Rosenblatt exhibit open through Aug. 27 at Jewish Museum Milwaukee | Wisconsin Jewish Chronicle

Rosenblatt exhibit open through Aug. 27 at Jewish Museum Milwaukee

MILWAUKEE – In his obituary published in the Milwaukee Journal Sentinel last February, Adolph Rosenblatt’s daughter Sarah remembered the times her father brought her and her siblings to Brewers games.

But Adolph’s focus wasn’t on baseball. Instead, Sarah remembered that he would bring clay with him to the games so that he could sculpt the people in the stands. On one of these trips, she recalled that her father was so concentrated on his sculpting work during the game that he didn’t even notice his pants had slipped down, revealing a plumber’s crack to others nearby.
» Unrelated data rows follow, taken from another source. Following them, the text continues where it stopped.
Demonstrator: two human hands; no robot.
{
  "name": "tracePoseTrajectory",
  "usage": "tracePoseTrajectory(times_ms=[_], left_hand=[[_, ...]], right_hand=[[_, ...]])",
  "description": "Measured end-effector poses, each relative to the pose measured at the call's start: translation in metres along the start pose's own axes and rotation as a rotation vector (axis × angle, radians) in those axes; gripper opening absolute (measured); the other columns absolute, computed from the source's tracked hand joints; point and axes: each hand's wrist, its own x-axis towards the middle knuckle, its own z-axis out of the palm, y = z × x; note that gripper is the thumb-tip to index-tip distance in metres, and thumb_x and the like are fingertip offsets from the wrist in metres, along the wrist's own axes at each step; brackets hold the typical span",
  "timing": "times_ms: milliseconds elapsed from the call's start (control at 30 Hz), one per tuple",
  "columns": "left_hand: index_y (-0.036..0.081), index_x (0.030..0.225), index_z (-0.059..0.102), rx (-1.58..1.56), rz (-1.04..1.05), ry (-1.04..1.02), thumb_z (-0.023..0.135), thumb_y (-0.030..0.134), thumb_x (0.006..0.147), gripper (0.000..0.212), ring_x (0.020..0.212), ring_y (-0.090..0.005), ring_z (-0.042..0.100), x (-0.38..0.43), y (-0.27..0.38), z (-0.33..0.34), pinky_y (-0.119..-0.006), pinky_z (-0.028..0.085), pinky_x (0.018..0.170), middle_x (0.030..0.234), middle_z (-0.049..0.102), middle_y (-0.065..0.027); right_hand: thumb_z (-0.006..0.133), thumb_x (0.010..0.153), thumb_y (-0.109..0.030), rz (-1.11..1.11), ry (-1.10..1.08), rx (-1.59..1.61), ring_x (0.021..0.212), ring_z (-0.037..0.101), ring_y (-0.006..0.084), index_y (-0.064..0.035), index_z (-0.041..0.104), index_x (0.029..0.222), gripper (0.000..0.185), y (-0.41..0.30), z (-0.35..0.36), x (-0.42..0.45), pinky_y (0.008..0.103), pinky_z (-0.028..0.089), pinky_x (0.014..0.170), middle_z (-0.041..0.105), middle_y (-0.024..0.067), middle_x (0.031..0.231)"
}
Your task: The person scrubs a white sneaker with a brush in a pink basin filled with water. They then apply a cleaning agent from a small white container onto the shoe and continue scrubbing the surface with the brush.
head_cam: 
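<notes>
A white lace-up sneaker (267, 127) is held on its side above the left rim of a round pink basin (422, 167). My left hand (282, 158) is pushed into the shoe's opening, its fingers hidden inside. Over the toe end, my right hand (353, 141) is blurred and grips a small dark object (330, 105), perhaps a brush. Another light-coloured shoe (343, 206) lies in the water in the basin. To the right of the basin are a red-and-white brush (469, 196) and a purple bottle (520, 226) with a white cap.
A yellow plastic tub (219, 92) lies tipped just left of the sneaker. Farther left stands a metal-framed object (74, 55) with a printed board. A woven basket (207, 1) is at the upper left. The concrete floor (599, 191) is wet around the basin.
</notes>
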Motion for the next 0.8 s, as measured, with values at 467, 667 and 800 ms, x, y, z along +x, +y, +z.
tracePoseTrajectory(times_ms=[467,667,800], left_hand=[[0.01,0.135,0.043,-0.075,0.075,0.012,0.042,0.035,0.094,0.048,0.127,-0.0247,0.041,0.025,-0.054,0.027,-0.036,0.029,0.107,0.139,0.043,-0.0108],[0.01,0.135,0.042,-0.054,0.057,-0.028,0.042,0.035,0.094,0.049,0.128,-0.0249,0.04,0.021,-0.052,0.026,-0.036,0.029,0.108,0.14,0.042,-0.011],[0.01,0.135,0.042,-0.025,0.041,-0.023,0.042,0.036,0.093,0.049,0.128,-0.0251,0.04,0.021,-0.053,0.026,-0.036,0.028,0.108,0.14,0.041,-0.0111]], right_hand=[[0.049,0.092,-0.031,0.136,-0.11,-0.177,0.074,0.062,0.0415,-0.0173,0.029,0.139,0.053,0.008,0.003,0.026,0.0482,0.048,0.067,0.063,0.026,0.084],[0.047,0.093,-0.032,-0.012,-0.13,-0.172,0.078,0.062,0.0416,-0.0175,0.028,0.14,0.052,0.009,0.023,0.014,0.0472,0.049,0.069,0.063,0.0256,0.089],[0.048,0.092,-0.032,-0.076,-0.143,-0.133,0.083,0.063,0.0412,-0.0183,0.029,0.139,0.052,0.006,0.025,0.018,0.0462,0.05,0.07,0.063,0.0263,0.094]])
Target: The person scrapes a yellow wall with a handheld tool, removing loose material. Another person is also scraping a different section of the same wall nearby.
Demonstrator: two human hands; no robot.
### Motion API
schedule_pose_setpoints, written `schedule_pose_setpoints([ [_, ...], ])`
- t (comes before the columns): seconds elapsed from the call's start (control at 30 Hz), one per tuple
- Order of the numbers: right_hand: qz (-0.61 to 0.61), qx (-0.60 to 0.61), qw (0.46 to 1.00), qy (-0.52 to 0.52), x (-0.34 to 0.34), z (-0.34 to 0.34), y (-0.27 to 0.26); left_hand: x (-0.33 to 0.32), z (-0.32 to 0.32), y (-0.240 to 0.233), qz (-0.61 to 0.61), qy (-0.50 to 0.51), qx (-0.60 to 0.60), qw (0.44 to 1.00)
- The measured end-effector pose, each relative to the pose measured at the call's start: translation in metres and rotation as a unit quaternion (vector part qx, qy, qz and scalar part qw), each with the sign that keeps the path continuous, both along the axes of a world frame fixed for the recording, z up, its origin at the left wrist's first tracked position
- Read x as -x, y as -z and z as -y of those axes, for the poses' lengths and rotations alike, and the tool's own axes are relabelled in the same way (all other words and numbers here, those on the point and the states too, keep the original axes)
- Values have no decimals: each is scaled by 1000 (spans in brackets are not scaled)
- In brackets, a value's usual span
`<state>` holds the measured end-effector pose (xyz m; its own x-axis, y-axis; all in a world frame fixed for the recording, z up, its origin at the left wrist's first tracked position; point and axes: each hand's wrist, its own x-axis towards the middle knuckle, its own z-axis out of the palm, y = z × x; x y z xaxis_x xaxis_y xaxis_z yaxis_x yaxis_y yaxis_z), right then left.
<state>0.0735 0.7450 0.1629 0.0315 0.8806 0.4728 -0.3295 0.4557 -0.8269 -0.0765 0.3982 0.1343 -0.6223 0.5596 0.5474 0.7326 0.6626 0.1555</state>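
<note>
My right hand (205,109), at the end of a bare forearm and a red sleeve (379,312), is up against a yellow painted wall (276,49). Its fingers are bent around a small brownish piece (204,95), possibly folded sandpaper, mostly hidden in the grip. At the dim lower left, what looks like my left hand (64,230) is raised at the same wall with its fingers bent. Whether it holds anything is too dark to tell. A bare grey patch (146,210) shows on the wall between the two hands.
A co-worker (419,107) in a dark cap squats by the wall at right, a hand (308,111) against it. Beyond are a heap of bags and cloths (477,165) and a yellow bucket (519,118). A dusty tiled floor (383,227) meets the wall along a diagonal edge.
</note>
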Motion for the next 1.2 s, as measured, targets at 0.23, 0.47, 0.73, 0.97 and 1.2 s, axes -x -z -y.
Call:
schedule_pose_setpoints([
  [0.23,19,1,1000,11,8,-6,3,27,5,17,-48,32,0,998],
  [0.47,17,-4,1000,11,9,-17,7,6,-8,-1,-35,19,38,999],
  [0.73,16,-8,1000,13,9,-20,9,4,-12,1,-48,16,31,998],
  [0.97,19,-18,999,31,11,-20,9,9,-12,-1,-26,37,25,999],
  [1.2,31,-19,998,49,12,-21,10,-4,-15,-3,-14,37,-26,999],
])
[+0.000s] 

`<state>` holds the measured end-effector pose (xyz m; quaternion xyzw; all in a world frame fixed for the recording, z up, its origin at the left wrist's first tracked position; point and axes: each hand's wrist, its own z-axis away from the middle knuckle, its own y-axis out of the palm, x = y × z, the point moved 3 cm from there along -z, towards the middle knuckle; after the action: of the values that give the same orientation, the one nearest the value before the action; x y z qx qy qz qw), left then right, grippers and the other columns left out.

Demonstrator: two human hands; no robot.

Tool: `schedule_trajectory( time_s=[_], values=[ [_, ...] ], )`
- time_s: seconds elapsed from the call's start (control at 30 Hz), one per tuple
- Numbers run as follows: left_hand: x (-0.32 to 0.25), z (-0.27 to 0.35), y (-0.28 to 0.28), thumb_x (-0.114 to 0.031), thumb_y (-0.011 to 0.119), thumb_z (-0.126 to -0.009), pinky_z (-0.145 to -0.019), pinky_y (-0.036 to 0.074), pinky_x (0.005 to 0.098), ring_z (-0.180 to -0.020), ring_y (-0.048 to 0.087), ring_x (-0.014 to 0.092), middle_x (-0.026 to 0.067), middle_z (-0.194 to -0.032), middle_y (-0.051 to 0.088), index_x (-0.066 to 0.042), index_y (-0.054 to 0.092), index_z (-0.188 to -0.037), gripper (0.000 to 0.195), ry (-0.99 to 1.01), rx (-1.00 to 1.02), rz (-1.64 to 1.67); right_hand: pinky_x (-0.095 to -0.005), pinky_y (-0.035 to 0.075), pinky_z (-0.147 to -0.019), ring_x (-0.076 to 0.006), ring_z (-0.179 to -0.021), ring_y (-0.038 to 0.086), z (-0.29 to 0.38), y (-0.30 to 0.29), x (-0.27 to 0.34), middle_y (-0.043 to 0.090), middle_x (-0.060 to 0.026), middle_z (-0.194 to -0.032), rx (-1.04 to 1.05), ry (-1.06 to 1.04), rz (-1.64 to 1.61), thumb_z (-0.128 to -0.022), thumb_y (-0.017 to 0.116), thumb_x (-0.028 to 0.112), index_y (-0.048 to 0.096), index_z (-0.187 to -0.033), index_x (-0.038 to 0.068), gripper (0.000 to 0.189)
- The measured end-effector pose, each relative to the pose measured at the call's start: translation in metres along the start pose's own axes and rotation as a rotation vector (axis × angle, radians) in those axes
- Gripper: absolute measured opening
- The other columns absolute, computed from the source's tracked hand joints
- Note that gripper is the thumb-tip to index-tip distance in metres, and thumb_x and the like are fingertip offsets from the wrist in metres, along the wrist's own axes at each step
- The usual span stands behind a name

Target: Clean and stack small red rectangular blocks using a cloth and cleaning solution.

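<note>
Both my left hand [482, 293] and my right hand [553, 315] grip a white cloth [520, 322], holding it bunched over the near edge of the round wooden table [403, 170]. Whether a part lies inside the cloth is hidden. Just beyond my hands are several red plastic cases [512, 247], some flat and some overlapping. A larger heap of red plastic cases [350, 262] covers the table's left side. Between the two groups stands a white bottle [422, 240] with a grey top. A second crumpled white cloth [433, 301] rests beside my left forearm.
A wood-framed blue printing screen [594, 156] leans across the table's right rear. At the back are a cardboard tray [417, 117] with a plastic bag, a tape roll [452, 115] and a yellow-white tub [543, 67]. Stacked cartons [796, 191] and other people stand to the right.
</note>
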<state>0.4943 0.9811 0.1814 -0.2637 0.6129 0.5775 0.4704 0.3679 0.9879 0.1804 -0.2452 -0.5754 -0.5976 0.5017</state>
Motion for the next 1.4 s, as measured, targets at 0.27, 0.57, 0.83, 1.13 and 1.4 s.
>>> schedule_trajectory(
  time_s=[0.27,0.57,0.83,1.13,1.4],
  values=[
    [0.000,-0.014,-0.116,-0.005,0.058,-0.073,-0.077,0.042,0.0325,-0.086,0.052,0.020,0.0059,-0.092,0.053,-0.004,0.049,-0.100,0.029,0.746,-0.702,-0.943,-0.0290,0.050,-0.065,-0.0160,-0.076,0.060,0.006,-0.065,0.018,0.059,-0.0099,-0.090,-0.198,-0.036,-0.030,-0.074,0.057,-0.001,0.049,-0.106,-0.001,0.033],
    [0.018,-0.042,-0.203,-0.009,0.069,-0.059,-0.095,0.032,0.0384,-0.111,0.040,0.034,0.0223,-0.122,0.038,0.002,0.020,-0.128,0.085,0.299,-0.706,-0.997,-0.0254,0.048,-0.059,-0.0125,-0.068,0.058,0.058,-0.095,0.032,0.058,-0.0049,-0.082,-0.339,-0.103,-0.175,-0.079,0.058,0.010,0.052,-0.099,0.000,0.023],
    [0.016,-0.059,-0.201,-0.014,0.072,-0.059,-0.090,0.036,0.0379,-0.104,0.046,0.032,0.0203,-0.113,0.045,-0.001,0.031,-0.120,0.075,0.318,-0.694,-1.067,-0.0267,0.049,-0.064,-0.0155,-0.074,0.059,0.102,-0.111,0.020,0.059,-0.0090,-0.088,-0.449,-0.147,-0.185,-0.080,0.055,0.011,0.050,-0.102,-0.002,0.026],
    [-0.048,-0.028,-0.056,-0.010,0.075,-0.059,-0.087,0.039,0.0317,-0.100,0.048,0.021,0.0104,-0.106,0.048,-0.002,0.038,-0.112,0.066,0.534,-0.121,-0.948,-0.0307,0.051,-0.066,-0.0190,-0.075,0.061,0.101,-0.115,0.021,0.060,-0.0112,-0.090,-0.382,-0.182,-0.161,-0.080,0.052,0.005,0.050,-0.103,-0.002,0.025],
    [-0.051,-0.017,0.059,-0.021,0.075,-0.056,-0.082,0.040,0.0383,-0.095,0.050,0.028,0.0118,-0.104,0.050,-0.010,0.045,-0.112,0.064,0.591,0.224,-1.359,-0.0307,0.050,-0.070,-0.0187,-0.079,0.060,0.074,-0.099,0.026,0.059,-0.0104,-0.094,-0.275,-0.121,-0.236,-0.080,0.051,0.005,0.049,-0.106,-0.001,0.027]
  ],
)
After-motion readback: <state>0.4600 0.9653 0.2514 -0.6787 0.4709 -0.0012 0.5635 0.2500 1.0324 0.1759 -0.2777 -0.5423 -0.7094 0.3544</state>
“He was too busy to pull up his pants,” she said.

Rosenblatt’s dedication to creating and his light-hearted sense of humor were what his wife and children loved about him, according to Rosenblatt’s obituary. These characteristics of his personality are visible in many of his works.

Beginning June 16, Jewish Museum Milwaukee has been celebrating Rosenblatt’s artistic legacy and life with the “Moments & Markers: An Adolph Rosenblatt Retrospective” exhibit. “Moments & Markers” includes a variety of Rosenblatt’s work in different mediums, such as paintings, drawings, bronze cast works, ceramic figures, sculptures and larger installations.

Rosenblatt’s “Oriental Pharmacy Lunch Counter,” completed in 1987.

Rosenblatt, who died at 83 on Feb. 16, studied art on the east coast, but lived most of his life in Milwaukee. He received his BFA from Yale in 1956 and moved to the Milwaukee area in 1966 where he taught in the art department at the University of Wisconsin – Milwaukee until 1999, later becoming a professor emeritus there.

Revealing his passionate and fun-loving nature, Rosenblatt focused his artistic attentions on recording those scenarios that were readily available to him – Milwaukee and the everyday activities of those living there.

“For that’s what Adolph has been doing over the past thirty years, documenting life as it’s lived in Milwaukee, in restaurants, movie houses, alleyways, gas stations,” Rosenblatt’s wife Suzanne wrote in an essay about her husband’s work. “Trees are chopped down, buildings razed or renovated, people die, children grow up, but here they still are, almost alive before our eyes.”

One of the most well-known examples of his interest in the mundane lives of Milwaukee residents is Rosenblatt’s “Oriental Pharmacy Lunch Counter,” completed in 1987. In this large sculpted piece, Rosenblatt depicts 50 figures as they sat down for lunch in the Oriental Pharmacy, a once popular location on Milwaukee’s East Side where individuals from different backgrounds came to eat and shop.

Though the pharmacy closed in 1995, Rosenblatt’s sculptures of those who frequented the lunch counter there appear as they would have when its doors were still open.

“I tried to do every person I got emanations from,” Rosenblatt said when describing this piece to Milwaukee Sentinel art critic James Auer in 1987.

In another prominent piece titled “My Balcony,” he portrays expectant movie-goers as they wait for a film to start. According to his wife, Rosenblatt loved going to the movies and initially began by sculpting his two cousins who had been visiting from Israel.

But the piece soon blossomed to include 80 figures. “He asked people to pose with a spouse or child or lover so he could get their relationship to each other. And he went out of his way to find a few people willing to pose in a two or three hour kiss,” Suzanne described.

While these larger sculpted pieces are on display at the Jewish Museum Milwaukee, visitors can also see his earlier works, including paintings and bronze cast works.

Together, these pieces reveal Rosenblatt’s progression from two-dimensional paintings with a palette knife to his larger, colorful clay sculptures.

How to go

The “Moments & Markers: An Adolph Rosenblatt Retrospective” exhibit will be open until Aug. 27 at Jewish Museum Milwaukee, a program of the Milwaukee Jewish Federation, at 1360 N. Prospect Ave. Museum hours: Monday to Thursday, 10 a.m. to 4 p.m. (open until 7 p.m. on the third Thursday of each month); Friday, 10 a.m. to 2 p.m.; Sunday 12 p.m. to 4 p.m. 414-390-5730. JewishMuseumMilwaukee.org. Museum admission: Adults $7; seniors $6; students $4; children age 6 and under are free; active duty military are free.